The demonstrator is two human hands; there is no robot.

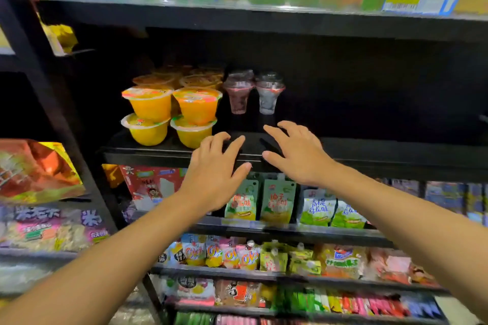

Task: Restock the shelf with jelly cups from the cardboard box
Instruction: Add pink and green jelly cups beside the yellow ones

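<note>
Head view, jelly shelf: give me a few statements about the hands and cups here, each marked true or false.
1. Both hands hold nothing. True: the left hand and right hand are spread with straight fingers near the shelf edge.
2. The orange jelly cups are stacked in two layers. True.
3. Four stemmed clear cups stand to the right of the orange ones. False: only two stemmed cups show.
4. The shelf space right of the stemmed cups is packed with cups. False: it looks dark and bare.
5. The cardboard box sits on the shelf. False: no box is in view.
</note>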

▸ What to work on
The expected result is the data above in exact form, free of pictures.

▸ Task answer
The demonstrator is two human hands; there is no robot.


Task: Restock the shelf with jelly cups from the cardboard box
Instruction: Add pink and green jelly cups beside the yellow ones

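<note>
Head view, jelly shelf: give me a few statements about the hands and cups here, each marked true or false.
1. Both hands hold nothing. True: the left hand and right hand are spread with straight fingers near the shelf edge.
2. The orange jelly cups are stacked in two layers. True.
3. Four stemmed clear cups stand to the right of the orange ones. False: only two stemmed cups show.
4. The shelf space right of the stemmed cups is packed with cups. False: it looks dark and bare.
5. The cardboard box sits on the shelf. False: no box is in view.
</note>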

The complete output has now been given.